→ **PROBLEM TO SOLVE**:
Below is some data. Retype exactly the lines starting at the one with "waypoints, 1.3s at" and ending at the one with "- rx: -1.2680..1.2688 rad".

SUPPLIED INFORMATION START

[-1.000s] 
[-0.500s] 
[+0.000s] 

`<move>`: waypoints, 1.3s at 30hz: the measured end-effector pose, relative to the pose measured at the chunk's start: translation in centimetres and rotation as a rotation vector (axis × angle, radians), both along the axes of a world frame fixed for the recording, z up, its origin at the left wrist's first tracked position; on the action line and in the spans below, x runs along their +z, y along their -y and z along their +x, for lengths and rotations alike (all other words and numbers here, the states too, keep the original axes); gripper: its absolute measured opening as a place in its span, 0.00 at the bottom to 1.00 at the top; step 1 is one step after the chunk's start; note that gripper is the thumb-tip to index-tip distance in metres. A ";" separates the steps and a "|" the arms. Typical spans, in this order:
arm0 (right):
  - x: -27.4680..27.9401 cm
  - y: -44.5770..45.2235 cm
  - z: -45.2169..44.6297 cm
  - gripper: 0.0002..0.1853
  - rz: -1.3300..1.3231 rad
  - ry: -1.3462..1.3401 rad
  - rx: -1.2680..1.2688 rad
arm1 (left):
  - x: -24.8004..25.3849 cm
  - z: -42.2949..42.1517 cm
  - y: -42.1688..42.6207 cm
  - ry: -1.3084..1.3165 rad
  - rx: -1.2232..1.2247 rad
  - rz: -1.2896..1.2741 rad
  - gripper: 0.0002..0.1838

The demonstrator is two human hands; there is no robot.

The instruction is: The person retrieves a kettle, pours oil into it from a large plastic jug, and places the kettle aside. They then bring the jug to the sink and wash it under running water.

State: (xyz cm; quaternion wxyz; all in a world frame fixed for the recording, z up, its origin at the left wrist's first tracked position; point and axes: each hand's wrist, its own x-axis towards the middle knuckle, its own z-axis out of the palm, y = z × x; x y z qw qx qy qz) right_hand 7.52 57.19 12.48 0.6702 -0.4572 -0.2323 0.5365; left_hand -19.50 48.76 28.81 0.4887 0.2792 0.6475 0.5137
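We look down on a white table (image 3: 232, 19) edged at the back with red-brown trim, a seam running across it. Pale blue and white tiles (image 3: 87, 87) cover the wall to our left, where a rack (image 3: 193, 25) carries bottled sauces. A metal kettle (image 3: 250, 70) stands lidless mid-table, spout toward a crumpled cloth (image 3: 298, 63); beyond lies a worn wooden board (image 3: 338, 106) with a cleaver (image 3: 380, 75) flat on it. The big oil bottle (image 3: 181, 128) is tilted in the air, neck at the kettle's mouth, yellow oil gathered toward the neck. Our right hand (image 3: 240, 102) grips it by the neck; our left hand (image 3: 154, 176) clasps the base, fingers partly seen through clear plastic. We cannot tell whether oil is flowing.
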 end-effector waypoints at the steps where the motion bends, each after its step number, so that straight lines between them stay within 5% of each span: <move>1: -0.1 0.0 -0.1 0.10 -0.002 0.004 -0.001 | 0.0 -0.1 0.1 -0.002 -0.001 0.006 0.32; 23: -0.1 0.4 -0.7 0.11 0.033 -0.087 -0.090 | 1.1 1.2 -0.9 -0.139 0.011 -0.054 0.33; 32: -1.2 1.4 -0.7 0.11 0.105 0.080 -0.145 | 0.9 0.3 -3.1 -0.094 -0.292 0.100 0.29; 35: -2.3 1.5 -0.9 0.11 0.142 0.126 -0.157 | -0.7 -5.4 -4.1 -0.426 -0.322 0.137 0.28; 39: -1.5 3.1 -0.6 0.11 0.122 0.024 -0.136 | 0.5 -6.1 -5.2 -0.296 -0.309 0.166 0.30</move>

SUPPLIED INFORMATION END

→ **COMPLETED TASK**:
`<move>`: waypoints, 1.3s at 30hz: the measured end-effector pose, relative to the pose measured at the chunk's start: translation in centimetres and rotation as a rotation vector (axis × angle, radians), both along the axes of a world frame fixed for the recording, z up, its origin at the left wrist's first tracked position; on the action line and in the spans below, x runs along their +z, y along their -y and z along their +x, for lengths and rotations alike (all other words and numbers here, the states too, keep the original axes); gripper: its absolute measured opening as a place in its span, 0.00 at the bottom to 1.00 at the top; step 1 is one step after the chunk's start; note that gripper is the thumb-tip to index-tip distance in metres. A ";" separates the steps and a "|" the arms. Typical spans, in this order:
arm0 (right):
  - x: -27.4680..27.9401 cm
  - y: -44.5770..45.2235 cm
  - z: -45.2169..44.6297 cm
  - gripper: 0.0002..0.1853
  - rz: -1.3300..1.3231 rad
  - ry: -1.3462..1.3401 rad
  - rx: -1.2680..1.2688 rad

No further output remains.